MCPSERV.CLUB
idsulik

Todo MCP Server

MCP Server

Simple MCP-powered Todo list for testing and demos

Stale(50)
0stars
2views
Updated Apr 18, 2025

About

A lightweight Python MCP server that manages todo items—listing, viewing, adding, removing, and clearing tasks—while showcasing how to expose functionality via the Model Context Protocol.

Capabilities

Resources
Access data sources
Tools
Execute functions
Prompts
Pre-built templates
Sampling
AI model interactions

Todo MCP Server in Action

Overview

The Todo Mcp Server is a lightweight, modular implementation of the Model Context Protocol (MCP) that bridges an AI assistant with a classic Todo application. By exposing the Todo API as a set of well‑defined MCP tools, developers can give Claude or other AI models the ability to read, create, update, and delete tasks without writing custom adapters. This solves the common pain point of integrating AI with existing CRUD services: instead of building bespoke SDKs for each model, the MCP server provides a single, language‑agnostic contract that any compliant AI client can consume.

What the Server Does

At its core, the server runs a FastAPI backend that manages Todo items and exposes those operations through MCP endpoints. The MCP layer translates the AI’s tool calls—such as “create_task” or “list_tasks”—into HTTP requests against the underlying API. The server also supplies a dynamic schema describing each tool’s parameters, return types, and usage examples, allowing the AI to generate perfectly formatted requests on the fly.

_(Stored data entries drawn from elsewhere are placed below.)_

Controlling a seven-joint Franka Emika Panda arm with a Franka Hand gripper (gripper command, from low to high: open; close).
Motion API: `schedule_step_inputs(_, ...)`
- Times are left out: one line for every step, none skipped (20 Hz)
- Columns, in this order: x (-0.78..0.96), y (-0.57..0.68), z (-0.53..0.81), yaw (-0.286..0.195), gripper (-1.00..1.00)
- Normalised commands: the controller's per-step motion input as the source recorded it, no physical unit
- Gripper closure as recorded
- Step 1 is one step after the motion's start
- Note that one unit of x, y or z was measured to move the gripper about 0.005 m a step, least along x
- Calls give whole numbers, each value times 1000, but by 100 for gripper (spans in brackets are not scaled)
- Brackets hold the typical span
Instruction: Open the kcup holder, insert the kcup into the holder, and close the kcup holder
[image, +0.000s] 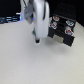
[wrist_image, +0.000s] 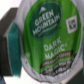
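Observation:
The kcup (wrist_image: 47, 42) fills the wrist view, its round green lid with white lettering facing the camera and a whitish rim around it. In the exterior view only a small green spot of the kcup (image: 34, 34) shows at the tip of my gripper (image: 36, 38). The gripper hangs low over the white table and looks shut on the cup, though the fingers are mostly hidden. The kcup holder (image: 62, 27), a black boxy machine with stepped front panels, stands to the exterior view's right of the gripper, a short gap away.
The white table (image: 30, 65) spreads out in front. Dark clutter (image: 9, 20) lies along the back at the exterior view's left. A teal and dark shape (wrist_image: 11, 52) sits beside the cup in the wrist view.

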Motion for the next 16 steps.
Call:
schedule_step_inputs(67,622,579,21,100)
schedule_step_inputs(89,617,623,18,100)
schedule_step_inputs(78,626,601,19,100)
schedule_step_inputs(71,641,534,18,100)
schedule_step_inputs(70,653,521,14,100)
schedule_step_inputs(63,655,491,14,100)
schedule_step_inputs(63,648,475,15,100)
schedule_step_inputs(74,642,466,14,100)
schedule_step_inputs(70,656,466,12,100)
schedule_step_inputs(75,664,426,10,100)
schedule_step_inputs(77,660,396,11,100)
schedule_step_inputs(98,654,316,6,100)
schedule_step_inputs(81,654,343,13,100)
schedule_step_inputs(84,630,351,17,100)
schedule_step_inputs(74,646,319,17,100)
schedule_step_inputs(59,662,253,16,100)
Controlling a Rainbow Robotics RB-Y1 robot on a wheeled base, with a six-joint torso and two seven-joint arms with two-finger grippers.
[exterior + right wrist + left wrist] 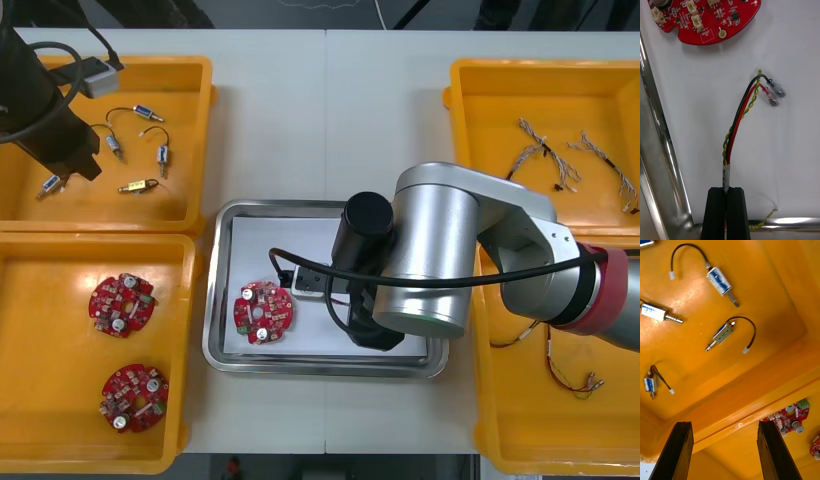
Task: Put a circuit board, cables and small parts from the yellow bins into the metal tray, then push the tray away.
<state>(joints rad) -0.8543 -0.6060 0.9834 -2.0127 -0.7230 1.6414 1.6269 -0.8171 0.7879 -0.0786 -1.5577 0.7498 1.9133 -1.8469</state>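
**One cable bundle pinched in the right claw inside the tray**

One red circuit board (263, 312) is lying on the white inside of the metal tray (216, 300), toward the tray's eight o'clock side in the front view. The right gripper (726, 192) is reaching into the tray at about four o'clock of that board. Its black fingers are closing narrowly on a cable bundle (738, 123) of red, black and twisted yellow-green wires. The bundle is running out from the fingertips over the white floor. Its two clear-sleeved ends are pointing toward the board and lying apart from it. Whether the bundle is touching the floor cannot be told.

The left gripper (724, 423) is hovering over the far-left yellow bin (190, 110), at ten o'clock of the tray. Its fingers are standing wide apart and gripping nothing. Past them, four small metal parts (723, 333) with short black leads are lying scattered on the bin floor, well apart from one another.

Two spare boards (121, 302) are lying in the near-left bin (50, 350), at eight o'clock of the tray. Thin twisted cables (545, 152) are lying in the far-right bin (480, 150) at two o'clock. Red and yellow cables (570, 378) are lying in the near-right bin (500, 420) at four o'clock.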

Because MCP is an open standard, any client that understands the protocol (Claude Desktop, for instance) can discover and invoke these tools automatically.

Key Features & Capabilities

  • Tool‑based Interaction: Each CRUD operation is a first‑class tool, enabling the AI to compose complex task flows (e.g., “add a new item, then list all pending items”).
  • Real‑time Data Access: The AI receives live updates from the Todo store, ensuring that decisions are based on current state rather than stale caches.
  • Schema‑driven Validation: Parameters are validated against a JSON schema, reducing runtime errors and improving developer confidence.
  • Extensible Architecture: The FastAPI backend can be extended with additional endpoints (e.g., tagging, prioritization) without altering the MCP contract.
  • Docker‑friendly: All services (frontend, backend, MCP server) are containerized for quick deployment and isolation.

Use Cases & Real‑World Scenarios

  • Personal Productivity: An AI assistant can manage a user’s to‑do list, reminding them of deadlines or suggesting task prioritization based on context.
  • Team Collaboration: Developers can build a shared Todo board that AI bots help maintain, automatically flagging overdue items or reallocating tasks.
  • Workflow Automation: Combine the Todo MCP with other tools (calendar, email) to create end‑to‑end automation pipelines triggered by AI decisions.
  • Rapid Prototyping: Start a new project with a minimal backend and immediately expose it to AI for testing, without writing custom integrations.

Integration into AI Workflows

Once the MCP server is running, an AI client such as Claude Desktop simply needs to add a reference to it in its configuration. The client will then enumerate the available tools, present them in the UI, and allow the user to invoke any operation. Behind the scenes, the AI’s language model generates a tool call with JSON arguments; the MCP server validates and forwards this to the Todo API, then returns the result back to the model. This seamless loop eliminates manual scripting and lets developers focus on higher‑level logic.

Unique Advantages

The Todo Mcp Server exemplifies the “USB‑C for AI” metaphor: it offers a universal, plug‑and‑play interface that decouples the AI from the specifics of any backend. Because MCP is standardized, the same server can serve multiple clients (Claude, OpenAI’s tool‑use framework, etc.) without modification. Additionally, the use of FastAPI ensures low latency and high scalability, making it suitable for both small personal projects and larger team environments.

In summary, the Todo Mcp Server provides a clean, extensible gateway for AI assistants to interact with a classic CRUD service. By leveraging MCP’s tool‑based paradigm, developers can unlock powerful AI capabilities—automation, context awareness, and real‑time decision making—while keeping their infrastructure simple and maintainable.